__Instructions for the task__: All lines in the records below that hold "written" are to be shown.

===============

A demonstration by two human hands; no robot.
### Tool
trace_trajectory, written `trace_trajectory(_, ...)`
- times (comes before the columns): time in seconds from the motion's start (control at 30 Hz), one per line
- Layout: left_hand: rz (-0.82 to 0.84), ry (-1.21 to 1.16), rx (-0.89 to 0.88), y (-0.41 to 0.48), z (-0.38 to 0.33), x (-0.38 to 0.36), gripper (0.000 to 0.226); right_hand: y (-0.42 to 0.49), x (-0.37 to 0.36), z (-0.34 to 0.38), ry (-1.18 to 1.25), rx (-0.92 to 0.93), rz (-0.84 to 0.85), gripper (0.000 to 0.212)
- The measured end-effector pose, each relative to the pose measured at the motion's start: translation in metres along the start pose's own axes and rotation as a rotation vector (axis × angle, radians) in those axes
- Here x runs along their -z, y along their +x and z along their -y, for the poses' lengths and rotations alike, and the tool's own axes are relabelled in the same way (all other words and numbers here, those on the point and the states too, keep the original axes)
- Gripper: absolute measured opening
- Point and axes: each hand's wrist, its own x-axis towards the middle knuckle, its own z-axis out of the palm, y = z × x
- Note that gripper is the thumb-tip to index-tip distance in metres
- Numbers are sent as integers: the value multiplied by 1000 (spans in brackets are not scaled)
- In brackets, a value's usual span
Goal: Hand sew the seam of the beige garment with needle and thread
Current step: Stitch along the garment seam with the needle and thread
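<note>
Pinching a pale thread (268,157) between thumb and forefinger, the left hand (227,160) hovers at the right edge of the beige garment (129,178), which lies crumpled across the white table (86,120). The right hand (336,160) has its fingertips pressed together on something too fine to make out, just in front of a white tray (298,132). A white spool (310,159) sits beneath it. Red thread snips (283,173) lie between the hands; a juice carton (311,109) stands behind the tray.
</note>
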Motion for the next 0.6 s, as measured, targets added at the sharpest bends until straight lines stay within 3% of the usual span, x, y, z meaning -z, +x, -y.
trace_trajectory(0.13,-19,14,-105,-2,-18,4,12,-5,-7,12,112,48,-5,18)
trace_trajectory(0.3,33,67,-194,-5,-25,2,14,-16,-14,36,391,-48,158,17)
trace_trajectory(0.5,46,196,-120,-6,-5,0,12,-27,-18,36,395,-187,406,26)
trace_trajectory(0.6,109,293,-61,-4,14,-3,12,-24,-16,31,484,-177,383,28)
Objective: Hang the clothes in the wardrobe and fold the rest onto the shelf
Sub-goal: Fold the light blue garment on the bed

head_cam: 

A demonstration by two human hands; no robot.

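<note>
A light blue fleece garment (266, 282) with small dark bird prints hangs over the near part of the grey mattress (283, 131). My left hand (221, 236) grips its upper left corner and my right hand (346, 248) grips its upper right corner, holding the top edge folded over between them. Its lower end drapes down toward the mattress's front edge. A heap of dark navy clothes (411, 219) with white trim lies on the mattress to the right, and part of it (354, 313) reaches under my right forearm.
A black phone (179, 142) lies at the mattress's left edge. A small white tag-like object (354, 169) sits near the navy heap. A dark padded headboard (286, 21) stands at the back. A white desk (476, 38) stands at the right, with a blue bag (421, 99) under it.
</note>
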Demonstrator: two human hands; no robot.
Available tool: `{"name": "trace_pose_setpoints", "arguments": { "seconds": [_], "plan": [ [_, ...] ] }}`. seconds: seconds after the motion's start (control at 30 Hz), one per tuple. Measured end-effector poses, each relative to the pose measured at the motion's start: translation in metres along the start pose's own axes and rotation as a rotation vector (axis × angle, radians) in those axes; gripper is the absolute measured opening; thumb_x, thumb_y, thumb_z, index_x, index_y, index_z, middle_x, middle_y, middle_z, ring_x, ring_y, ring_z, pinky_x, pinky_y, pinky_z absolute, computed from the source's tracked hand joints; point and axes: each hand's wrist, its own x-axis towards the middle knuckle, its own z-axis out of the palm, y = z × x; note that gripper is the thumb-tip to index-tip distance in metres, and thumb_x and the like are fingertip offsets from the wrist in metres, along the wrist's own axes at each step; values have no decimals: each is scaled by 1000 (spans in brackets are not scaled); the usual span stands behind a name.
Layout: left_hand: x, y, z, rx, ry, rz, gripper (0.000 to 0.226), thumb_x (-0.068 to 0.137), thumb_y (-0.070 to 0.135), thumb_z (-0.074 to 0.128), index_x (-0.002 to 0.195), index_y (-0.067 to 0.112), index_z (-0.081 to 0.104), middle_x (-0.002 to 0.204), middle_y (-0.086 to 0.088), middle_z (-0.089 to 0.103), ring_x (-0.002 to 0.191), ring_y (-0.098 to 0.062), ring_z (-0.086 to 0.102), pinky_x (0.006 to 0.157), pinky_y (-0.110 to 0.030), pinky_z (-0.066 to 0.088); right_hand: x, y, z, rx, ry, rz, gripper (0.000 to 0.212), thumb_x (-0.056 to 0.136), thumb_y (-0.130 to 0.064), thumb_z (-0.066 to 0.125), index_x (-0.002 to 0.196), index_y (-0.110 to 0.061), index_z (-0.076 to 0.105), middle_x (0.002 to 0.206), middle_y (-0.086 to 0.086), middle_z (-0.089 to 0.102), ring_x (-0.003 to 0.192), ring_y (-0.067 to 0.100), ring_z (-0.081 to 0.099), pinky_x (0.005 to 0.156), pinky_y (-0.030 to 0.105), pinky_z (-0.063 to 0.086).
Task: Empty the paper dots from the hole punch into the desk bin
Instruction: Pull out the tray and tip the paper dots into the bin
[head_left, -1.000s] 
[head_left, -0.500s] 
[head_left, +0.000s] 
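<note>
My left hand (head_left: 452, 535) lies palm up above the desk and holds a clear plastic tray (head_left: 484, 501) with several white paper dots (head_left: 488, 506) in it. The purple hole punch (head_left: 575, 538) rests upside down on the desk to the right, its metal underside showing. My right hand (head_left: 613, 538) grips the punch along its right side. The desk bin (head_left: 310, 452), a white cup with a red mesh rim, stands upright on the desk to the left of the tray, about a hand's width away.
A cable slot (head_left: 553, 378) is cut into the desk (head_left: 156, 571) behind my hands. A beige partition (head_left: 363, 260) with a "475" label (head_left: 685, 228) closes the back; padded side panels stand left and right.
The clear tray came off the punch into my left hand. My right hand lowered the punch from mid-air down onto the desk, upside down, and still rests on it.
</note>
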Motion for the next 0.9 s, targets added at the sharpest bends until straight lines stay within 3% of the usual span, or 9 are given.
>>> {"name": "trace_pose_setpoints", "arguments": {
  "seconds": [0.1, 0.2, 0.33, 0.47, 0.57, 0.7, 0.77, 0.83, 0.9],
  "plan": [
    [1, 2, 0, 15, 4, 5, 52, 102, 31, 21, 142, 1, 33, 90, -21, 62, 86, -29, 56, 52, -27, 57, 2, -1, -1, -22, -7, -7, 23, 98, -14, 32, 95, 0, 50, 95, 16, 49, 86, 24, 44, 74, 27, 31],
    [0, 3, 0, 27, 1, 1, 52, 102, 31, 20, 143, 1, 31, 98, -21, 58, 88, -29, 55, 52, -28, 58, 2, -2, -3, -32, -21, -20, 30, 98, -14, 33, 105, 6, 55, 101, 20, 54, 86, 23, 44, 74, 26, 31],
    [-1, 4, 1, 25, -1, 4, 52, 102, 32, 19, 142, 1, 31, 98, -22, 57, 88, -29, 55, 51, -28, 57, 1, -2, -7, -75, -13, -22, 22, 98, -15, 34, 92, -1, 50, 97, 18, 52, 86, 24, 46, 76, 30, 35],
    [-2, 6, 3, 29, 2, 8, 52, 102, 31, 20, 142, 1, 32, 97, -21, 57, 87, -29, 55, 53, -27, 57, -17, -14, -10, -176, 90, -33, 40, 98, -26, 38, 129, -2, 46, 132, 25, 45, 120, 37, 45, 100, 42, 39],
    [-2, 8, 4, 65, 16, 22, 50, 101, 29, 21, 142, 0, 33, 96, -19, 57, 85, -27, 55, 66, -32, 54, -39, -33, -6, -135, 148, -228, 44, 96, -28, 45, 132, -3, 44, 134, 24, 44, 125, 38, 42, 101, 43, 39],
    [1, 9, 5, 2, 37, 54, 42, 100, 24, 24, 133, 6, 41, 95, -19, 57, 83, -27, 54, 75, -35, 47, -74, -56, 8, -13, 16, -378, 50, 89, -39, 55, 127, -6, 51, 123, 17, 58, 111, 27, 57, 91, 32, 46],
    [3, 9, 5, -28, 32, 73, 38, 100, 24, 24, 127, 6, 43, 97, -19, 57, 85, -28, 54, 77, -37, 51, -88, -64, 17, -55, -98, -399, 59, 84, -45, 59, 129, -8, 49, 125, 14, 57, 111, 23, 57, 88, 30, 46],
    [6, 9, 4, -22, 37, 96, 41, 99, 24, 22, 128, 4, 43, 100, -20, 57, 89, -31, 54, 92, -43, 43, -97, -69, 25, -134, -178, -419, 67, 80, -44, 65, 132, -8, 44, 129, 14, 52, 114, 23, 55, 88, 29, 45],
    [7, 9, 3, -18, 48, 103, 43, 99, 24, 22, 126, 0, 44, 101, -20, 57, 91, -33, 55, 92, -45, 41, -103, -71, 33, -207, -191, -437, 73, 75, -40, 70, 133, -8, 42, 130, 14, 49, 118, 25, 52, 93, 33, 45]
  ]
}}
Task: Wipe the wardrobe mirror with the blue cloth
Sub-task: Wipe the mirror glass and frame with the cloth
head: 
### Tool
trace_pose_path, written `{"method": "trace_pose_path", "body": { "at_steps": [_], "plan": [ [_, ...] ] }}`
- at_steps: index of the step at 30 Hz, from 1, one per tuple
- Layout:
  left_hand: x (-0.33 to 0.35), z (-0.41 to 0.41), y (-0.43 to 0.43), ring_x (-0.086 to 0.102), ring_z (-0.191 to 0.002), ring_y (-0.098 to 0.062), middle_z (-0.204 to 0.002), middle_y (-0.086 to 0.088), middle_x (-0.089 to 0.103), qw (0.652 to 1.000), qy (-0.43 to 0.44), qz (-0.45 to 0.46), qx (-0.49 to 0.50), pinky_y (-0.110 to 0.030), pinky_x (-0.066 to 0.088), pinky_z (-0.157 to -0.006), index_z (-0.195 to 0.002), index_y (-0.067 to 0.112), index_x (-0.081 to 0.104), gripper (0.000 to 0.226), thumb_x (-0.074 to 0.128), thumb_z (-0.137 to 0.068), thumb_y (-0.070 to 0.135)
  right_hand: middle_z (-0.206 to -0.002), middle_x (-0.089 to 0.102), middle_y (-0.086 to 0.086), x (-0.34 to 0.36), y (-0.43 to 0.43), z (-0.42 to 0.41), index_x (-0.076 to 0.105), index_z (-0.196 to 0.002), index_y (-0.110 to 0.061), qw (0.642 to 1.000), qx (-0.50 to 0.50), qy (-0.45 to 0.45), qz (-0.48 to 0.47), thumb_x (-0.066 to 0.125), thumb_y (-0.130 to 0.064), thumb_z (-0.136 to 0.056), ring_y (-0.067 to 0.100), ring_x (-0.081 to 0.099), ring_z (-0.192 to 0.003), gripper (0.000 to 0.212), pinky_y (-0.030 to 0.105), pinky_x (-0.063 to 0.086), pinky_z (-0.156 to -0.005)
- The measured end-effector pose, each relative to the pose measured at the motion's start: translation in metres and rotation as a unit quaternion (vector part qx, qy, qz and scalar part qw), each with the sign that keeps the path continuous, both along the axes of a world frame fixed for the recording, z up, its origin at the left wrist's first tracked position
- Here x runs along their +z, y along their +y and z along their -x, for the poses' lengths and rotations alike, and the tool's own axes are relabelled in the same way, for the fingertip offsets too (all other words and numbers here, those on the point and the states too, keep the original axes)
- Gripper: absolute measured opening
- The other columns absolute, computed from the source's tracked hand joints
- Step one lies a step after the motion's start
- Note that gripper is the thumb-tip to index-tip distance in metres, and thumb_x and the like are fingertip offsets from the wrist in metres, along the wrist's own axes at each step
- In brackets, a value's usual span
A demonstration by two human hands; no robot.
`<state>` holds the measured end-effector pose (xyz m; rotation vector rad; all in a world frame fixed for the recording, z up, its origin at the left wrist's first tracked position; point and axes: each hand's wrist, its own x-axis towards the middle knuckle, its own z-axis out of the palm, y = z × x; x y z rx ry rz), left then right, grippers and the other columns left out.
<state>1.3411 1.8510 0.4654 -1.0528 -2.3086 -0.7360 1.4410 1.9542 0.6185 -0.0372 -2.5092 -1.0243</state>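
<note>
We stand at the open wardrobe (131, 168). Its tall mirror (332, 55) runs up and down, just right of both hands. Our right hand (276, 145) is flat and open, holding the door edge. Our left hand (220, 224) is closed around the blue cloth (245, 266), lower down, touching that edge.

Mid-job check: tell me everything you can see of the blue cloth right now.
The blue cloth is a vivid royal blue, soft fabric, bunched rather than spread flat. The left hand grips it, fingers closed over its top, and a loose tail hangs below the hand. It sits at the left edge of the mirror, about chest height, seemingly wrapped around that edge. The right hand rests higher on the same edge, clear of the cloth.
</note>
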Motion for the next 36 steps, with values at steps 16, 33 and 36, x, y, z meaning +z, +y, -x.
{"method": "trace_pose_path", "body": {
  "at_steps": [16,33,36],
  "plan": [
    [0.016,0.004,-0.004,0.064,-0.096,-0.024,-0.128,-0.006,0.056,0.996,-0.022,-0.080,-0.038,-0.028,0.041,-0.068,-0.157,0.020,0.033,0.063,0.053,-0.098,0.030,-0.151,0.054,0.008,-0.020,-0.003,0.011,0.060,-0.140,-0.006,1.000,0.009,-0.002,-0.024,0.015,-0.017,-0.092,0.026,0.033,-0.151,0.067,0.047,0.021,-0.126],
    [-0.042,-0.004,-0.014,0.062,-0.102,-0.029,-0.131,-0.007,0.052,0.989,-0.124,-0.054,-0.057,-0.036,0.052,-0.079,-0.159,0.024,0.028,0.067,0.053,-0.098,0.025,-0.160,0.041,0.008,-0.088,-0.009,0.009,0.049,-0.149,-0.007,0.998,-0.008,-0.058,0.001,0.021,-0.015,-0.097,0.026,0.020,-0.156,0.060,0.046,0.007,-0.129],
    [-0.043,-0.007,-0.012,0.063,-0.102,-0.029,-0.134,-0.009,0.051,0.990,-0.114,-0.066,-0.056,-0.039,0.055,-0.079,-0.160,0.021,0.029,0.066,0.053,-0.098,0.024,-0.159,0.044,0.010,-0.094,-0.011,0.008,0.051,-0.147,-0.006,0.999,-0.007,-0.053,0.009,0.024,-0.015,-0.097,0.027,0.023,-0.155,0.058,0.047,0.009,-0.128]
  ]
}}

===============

__Output of the exercise__:
trace_trajectory, written `trace_trajectory(_, ...)`
trace_pose_path, written `{"method": "trace_pose_path", "body": { "at_steps": [_], "plan": [ [_, ...] ] }}`

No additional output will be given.